= THE PROBLEM =
Copy the lines below exactly. No picture goes into the copy.

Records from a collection
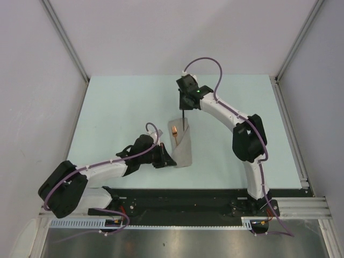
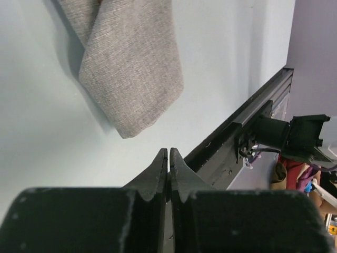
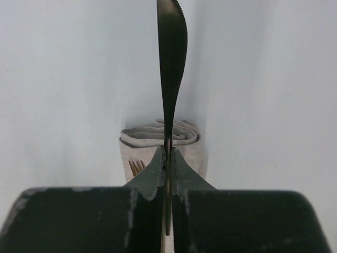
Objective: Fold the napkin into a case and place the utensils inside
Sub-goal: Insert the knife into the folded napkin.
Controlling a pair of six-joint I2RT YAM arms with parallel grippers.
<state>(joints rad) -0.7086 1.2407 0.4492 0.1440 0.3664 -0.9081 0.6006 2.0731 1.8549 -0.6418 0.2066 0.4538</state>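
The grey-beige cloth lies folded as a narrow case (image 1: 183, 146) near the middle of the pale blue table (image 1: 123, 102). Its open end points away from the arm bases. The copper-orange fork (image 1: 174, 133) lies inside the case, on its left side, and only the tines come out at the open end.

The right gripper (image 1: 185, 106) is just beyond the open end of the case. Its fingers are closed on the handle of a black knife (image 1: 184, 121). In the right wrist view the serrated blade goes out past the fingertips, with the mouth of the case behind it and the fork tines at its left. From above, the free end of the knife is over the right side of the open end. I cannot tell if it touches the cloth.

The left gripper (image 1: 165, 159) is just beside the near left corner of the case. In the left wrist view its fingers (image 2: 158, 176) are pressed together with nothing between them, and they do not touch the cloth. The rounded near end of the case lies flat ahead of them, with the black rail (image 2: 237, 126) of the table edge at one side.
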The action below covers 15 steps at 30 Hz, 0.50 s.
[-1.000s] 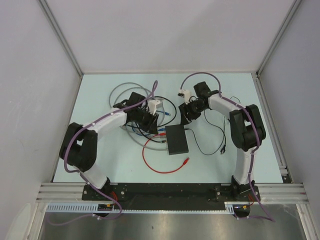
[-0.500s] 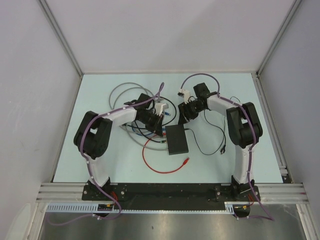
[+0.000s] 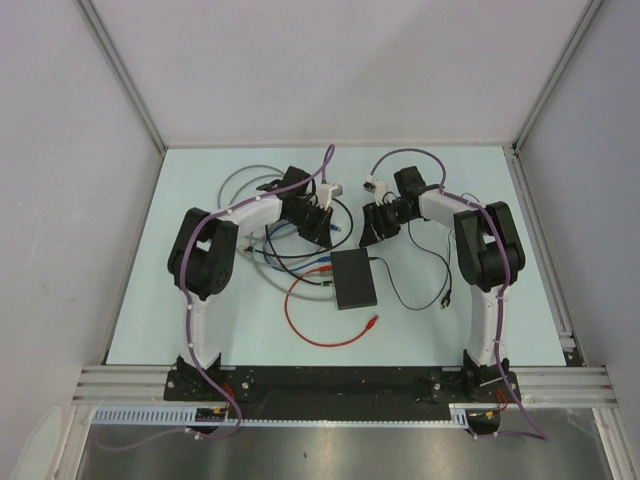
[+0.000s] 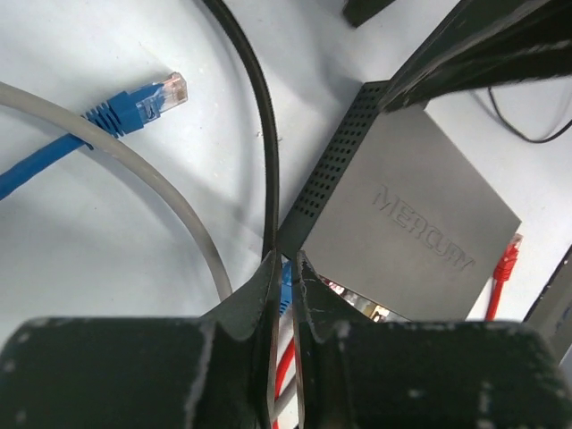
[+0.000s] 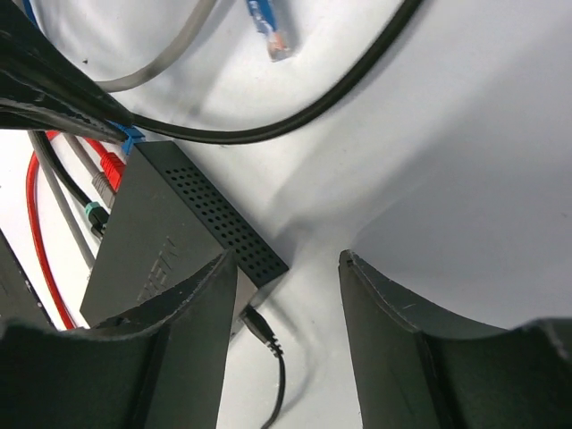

= EXERCISE SOLUTION =
Objective: Fold the napkin into a case and place the utensils inside
Sub-goal: Insert the knife into the folded napkin.
Controlling a pair of six-joint I2RT YAM arms with parallel grippers.
<state>(joints rad) -0.7086 1.2407 0.4492 0.1440 0.3664 -0.9081 0.6006 2.0731 1.8549 -0.6418 0.2066 0.4538</state>
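The grey-beige cloth lies folded as a narrow case (image 1: 183, 146) near the middle of the pale blue table (image 1: 123, 102). Its open end points away from the arm bases. The copper-orange fork (image 1: 174, 133) lies inside the case, on its left side, and only the tines come out at the open end.

The right gripper (image 1: 185, 106) is just beyond the open end of the case. Its fingers are closed on the handle of a black knife (image 1: 184, 121). In the right wrist view the serrated blade goes out past the fingertips, with the mouth of the case behind it and the fork tines at its left. From above, the free end of the knife is over the right side of the open end. I cannot tell if it touches the cloth.

The left gripper (image 1: 165, 159) is just beside the near left corner of the case. In the left wrist view its fingers (image 2: 158, 176) are pressed together with nothing between them, and they do not touch the cloth. The rounded near end of the case lies flat ahead of them, with the black rail (image 2: 237, 126) of the table edge at one side.
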The action below covers 15 steps at 30 Hz, 0.50 s.
[-1.000s] 
[-0.500s] 
[+0.000s] 
[+0.000s] 
[+0.000s] 

This exercise is now complete.